Por Victoria Rodríguez Santos
El lanzamiento de «Femme Fatale» (2025), el álbum conceptual de la cantautora chilena Mon Laferte, no es solo una adición a su discografía; es un desafío directo al arquetipo misógino más persistente en la historia del arte y la música. Laferte se apropia del término, históricamente usado para castigar la autonomía femenina, y lo reviste de una complejidad moderna.
En este análisis musicológico, exploraremos cómo la artista se inserta en una tradición de personajes femeninos peligrosos, y cómo su música dialoga con el trabajo de críticas como Susan McClary, quien ha desmantelado la representación de estas figuras en la ópera occidental.
La Femme Fatale en la Musicología Clásica
El término femme fatale (mujer fatal) se popularizó en la literatura y el arte del siglo XIX. Musicalmente, este arquetipo fue codificado en la ópera para representar a la mujer como una figura de poder sexual destructivo que conduce al hombre a la ruina y la muerte.
La musicóloga Susan McClary, una figura central en la musicología feminista, ha analizado cómo personajes como Carmen (Bizet) o Salomé (Strauss) son musicalmente construidos como «la otra»:
- Codificación Armónica: McClary señala que la música asignada a estos personajes a menudo emplea modos exóticos (como la escala gitana o las pentatónicas, en el caso de Carmen) o dislocaciones armónicas y disonancias (en el caso de la histeria de Salomé). Este lenguaje musical sirve para marcar al personaje como peligroso, ajeno y socialmente disruptivo.
- El Castigo Musical: La narrativa musical exige que su sexualidad (su fatalidad) sea castigada con la muerte. Su disrupción armónica o rítmica se resuelve a menudo con la dominación tonal y narrativa masculina. La música se niega a permitirle un final armónico.
Estos análisis, reflejados también en los trabajos de Catherine Clément (Opéra, ou la Défaite des femmes), demuestran que la femme fatale clásica fue una proyección de los miedos patriarcales a la sexualidad femenina sin con
Mon Laferte: De Castigo a Autorretrato
Mon Laferte, una artista conocida por su dramatismo y su exploración del bolero, el rock y el pop latino, da un giro radical a este concepto. En su álbum «Femme Fatale», el arquetipo no es una figura de castigo, sino un acto de apropiación y autoafirmación.
- Reapropiación de la Voz: Los temas del álbum utilizan la voz de la femme fatale para narrar su propia historia. A diferencia de Carmen, cuya historia es contada y terminada por Don José, Laferte es dueña de la narrativa. Ella no canta su destino, canta su elección. El poder reside en la confesión y la libertad emocional, no en el engaño.
- Complejidad Sonora: Musicalmente, Laferte utiliza géneros que, si bien son inherentemente dramáticos (como el bolero, la cumbia o la ranchera), los mezcla con toques de jazz, soul y rithm & blues. Esta paleta sonora compleja rompe con la simple codificación «exótica» de lo que todos conocemos como el jazz clásico. La música de Mon Laferte no dice «soy peligrosa porque soy diferente»; dice «soy poderosa porque soy compleja».
- El Poder del Deseo Recíproco: La femme fatale de Mon Laferte es peligrosa, sí, pero no porque manipule con maldad inherente, sino porque ejerce su deseo y su agencia. En lugar de ser un fantasma sexual que seduce pasivamente, es una figura activa que busca y toma lo que quiere, invirtiendo la dinámica de la «mirada masculina» (como la describe Dunlap) en una mirada activa femenina.

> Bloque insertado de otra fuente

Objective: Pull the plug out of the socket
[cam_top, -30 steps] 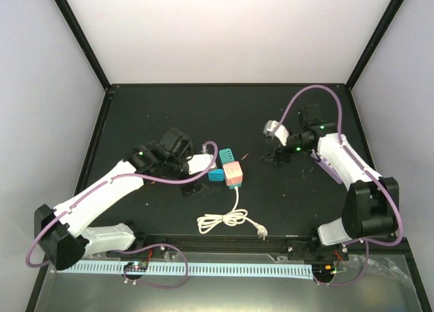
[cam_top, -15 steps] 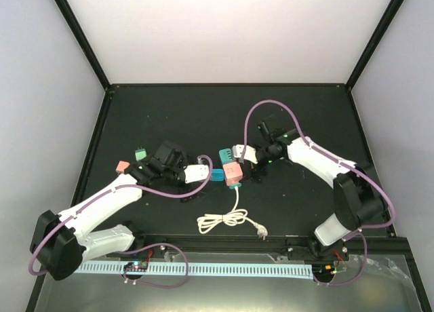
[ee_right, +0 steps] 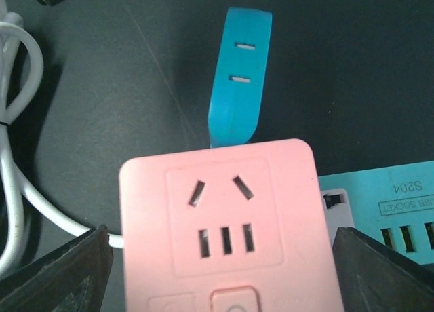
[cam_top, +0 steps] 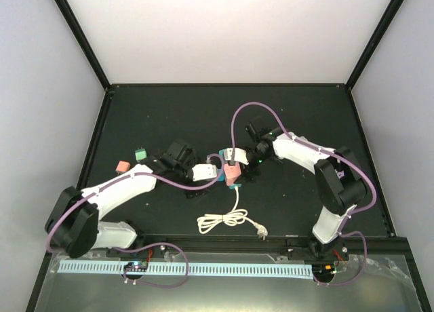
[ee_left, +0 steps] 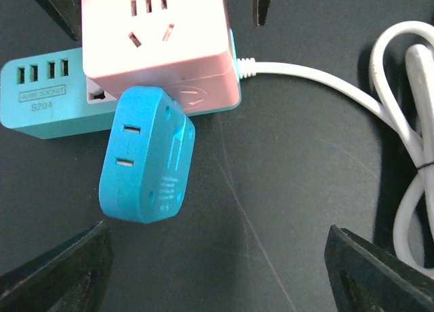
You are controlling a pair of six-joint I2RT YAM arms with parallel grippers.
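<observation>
Black table (cam_top: 305,115) carries two arms: left gripper (ee_left: 217,227) and right gripper (ee_right: 220,232), both wide open, flanking one pink socket (ee_left: 159,47). One blue plug (ee_left: 146,163) sits in its left side; one teal strip (ee_left: 41,98) touches it; one white cord (cam_top: 227,220) coils nearer.

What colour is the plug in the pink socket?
The plug is blue; left wrist view shows it best.

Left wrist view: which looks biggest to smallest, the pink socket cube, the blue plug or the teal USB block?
1. pink socket cube, even though the frame edge crops it.
2. blue plug.
3. teal USB block, but the cube hides part of it, so its rank is unsure.
</observation>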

El álbum es un gesto musicológico subversivo. Laferte convierte la etiqueta de «fatalidad» —el destino impuesto por la sociedad— en un título de empoderamiento. Su música nos enseña que, en el siglo XXI, la femme fatale ya no es una heroína trágica que debe morir al final del tercer acto, sino una figura que sobrevive y prospera con su propia complejidad.

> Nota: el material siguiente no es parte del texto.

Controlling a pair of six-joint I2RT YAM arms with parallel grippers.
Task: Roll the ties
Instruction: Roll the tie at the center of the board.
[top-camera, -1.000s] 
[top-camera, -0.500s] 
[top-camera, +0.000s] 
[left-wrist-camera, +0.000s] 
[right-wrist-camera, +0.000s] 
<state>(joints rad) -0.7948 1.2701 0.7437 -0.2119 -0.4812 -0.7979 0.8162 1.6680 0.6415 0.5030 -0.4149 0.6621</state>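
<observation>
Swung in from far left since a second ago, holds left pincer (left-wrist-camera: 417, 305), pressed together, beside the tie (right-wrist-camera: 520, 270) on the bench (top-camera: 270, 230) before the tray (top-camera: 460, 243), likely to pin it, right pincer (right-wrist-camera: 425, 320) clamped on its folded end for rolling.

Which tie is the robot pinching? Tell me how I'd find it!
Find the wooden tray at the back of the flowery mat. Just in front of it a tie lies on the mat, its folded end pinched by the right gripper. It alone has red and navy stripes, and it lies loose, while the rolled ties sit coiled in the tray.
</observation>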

Mon Laferte, al usar este concepto para nombrar y definir su propia obra, exige ser escuchada no como un objeto de castigo, sino como una sujeta autónoma en la historia de la música.

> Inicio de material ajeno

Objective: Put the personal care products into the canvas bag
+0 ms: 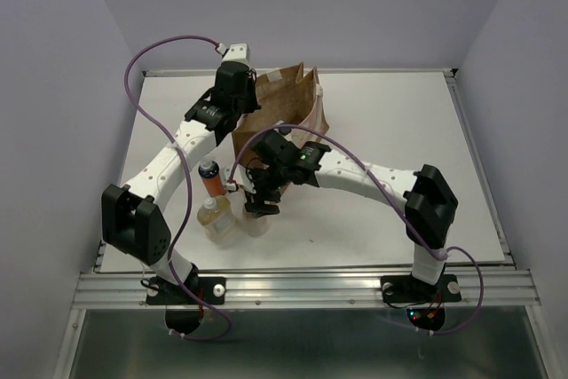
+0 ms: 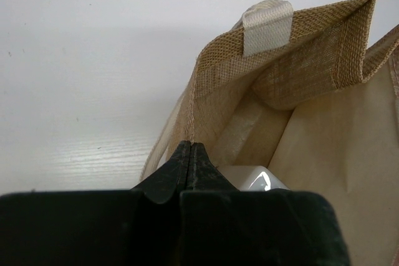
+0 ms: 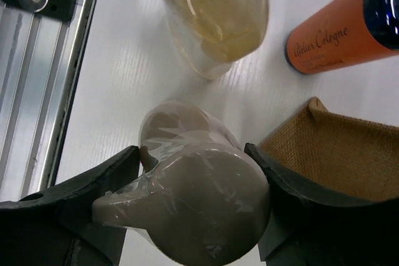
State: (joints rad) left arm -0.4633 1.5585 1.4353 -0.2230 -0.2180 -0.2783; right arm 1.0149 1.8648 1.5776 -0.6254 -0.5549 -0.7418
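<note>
The canvas bag point(image 1: 288, 104) stands upright at the back of the table, its mouth open. My left gripper point(image 1: 241, 93) is shut on the bag's rim point(image 2: 193, 101), with the woven edge running in between the closed fingertips point(image 2: 190, 149). A white object point(image 2: 255, 177) lies inside the bag. My right gripper point(image 1: 260, 204) is shut on the beige bottle point(image 3: 199, 197), which stands on the table wrapped in clear film, a finger against each side. The amber bottle point(image 3: 215, 17) and the orange bottle point(image 3: 336, 29) with its dark blue cap stand just beyond it. A bag corner point(image 3: 336, 147) lies beside the right finger.
The table's metal front rail point(image 1: 302, 286) runs just behind the bottles point(image 1: 216, 217). Purple cables loop over both arms. White walls close in the table at the back and sides.
</note>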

De este modo, este nuevo álbum comienza hablando de lo “desastre” que ella se ve, de la figura dramática que todos conocemos de Mon, las historias amorosas que ella ha vivido con finales “fatales”, abusos sexuales e incluso maltratos, pero termina con un tema llamado “Vida Normal” asumiendo y reconociendo que ya por fin tiene esa vida normal que tanto anhelaba, que aunque a veces le aburre (acostumbrada a esa vida pasada tan dura que ha vivido con desamores, depresiones, cáncer…) al final es lo que siempre quiso y que al final es la felicidad que buscaba.